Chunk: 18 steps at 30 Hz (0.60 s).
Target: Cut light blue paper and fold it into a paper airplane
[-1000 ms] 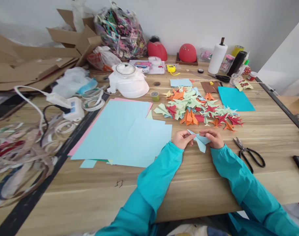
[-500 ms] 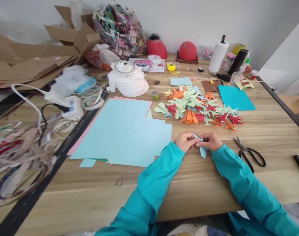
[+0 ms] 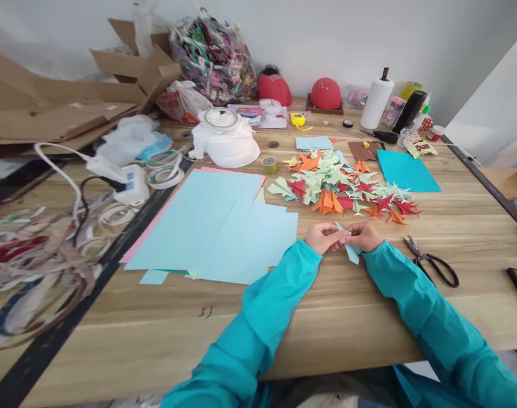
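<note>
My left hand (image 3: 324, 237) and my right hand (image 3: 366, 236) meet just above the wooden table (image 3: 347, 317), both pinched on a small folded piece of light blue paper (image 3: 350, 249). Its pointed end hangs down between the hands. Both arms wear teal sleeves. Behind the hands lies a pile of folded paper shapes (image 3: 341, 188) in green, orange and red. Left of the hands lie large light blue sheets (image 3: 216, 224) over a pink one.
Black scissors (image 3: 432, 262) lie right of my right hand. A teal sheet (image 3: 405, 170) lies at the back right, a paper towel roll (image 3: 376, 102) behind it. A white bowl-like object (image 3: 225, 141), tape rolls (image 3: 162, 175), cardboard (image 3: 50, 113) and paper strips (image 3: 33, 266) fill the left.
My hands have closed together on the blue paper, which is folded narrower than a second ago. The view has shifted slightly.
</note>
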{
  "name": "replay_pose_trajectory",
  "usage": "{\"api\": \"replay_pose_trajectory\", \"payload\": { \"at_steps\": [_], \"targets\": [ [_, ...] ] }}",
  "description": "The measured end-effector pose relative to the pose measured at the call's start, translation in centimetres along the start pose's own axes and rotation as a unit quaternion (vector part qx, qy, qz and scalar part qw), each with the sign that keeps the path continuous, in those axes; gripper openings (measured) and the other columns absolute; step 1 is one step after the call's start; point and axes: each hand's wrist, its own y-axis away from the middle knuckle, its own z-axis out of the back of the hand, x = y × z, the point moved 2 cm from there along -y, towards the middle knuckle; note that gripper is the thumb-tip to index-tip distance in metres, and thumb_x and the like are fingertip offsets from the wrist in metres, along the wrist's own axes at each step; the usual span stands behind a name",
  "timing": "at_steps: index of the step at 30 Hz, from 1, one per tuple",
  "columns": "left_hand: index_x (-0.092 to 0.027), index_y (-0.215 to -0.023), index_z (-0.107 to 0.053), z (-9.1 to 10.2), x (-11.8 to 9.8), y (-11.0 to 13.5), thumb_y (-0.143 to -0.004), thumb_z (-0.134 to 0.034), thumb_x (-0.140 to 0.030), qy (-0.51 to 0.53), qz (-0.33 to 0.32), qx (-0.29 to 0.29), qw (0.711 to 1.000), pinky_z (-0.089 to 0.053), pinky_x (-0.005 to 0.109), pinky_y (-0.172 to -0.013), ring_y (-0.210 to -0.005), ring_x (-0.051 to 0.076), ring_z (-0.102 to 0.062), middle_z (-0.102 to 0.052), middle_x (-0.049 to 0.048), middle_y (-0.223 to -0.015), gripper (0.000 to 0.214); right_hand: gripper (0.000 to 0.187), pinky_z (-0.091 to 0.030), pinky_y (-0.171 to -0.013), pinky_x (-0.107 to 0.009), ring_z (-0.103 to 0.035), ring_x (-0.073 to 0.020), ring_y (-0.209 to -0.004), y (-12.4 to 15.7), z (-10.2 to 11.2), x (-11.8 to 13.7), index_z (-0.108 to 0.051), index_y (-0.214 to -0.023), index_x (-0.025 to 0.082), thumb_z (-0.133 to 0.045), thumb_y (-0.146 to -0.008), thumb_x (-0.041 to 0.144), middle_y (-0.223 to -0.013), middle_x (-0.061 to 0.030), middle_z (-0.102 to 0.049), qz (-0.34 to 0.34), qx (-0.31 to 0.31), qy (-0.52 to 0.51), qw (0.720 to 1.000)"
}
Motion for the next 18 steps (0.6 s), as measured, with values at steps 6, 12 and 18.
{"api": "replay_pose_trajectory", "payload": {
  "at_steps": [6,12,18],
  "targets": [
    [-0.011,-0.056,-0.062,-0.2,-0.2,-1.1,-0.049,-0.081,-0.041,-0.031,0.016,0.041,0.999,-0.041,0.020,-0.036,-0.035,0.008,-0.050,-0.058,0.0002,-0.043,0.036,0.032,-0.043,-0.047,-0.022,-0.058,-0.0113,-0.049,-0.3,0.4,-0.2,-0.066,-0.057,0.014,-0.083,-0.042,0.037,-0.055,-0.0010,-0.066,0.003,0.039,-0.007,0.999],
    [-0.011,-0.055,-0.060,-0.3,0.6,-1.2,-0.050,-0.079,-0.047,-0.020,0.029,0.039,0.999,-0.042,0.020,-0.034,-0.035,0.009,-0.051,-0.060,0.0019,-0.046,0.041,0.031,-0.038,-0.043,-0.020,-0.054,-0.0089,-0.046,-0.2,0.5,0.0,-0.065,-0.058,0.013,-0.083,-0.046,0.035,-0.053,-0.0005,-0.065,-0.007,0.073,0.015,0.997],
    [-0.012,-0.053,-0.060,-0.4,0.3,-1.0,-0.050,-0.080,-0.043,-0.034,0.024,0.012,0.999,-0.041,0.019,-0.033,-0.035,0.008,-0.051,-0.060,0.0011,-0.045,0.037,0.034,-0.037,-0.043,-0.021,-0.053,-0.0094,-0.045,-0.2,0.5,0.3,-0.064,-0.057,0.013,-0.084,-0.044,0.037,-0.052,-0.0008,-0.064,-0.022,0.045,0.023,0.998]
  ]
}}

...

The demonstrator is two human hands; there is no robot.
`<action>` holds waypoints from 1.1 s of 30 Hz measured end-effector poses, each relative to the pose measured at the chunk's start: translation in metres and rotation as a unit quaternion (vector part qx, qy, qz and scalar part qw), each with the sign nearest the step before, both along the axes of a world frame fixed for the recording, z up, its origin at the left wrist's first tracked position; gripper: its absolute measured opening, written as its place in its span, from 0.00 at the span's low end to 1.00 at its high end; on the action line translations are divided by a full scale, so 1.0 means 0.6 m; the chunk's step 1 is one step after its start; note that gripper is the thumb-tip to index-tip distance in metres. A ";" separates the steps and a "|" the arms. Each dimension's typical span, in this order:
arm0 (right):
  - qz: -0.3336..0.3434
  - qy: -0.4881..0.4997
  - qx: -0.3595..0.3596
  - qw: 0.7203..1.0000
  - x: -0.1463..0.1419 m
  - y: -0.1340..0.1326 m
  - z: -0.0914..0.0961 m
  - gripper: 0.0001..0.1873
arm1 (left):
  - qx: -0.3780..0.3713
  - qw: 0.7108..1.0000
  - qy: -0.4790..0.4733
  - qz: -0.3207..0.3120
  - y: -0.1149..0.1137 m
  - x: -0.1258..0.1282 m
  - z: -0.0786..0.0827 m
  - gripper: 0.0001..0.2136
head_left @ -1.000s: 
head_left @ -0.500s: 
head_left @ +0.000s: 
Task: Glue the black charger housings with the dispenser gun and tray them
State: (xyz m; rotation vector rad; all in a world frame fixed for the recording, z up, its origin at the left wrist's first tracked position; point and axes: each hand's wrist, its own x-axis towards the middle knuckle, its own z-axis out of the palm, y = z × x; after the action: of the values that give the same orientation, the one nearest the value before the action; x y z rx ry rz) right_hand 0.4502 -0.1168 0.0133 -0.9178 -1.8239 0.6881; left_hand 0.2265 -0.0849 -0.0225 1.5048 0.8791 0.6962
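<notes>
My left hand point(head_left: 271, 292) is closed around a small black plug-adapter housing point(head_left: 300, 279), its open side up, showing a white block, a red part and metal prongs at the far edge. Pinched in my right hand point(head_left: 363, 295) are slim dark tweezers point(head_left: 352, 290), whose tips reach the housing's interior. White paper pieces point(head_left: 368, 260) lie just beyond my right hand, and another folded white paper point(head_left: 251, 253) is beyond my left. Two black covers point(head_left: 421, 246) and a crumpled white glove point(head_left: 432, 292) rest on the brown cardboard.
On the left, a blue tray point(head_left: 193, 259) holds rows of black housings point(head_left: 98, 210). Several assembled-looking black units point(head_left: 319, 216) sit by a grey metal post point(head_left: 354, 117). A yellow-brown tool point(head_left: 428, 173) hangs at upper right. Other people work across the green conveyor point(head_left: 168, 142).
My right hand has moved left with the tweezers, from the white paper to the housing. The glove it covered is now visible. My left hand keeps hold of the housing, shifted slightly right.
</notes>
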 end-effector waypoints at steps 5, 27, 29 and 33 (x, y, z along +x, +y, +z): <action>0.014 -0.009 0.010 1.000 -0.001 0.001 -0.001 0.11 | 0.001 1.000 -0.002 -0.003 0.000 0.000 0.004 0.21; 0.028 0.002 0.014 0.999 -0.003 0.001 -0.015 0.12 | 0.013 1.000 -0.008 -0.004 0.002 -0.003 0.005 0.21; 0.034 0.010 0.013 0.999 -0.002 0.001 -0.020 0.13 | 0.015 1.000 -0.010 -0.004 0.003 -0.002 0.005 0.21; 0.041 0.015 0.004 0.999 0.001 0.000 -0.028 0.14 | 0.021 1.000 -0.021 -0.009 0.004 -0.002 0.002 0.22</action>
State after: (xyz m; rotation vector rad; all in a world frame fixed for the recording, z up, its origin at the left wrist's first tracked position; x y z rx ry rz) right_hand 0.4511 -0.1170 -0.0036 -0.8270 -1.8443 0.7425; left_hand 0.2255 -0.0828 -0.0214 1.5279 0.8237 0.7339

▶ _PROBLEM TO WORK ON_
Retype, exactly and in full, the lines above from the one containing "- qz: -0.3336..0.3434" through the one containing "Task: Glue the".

▶ _YOUR SOLUTION_
  - qz: -0.3336..0.3434
  - qy: -0.4881..0.4997
  - qx: -0.3595..0.3596
  - qw: 0.7203..1.0000
  - x: -0.1463..0.1419 m
  - y: -0.1340..0.1326 m
  - z: -0.0914..0.0961 m
  - gripper: 0.0001..0.1873
arm1 (left):
  - qx: -0.3780..0.3713
  - qw: 0.7108..1.0000
  - qy: -0.4790..0.4733
  - qz: -0.3207..0.3120
  - y: -0.1149..0.1137 m
  - x: -0.1258..0.1282 m
  - z: -0.0786..0.0827 m
  - gripper: 0.0001..0.2136
head_left @ -1.000s: 
head_left @ -0.500s: 
head_left @ +0.000s: 
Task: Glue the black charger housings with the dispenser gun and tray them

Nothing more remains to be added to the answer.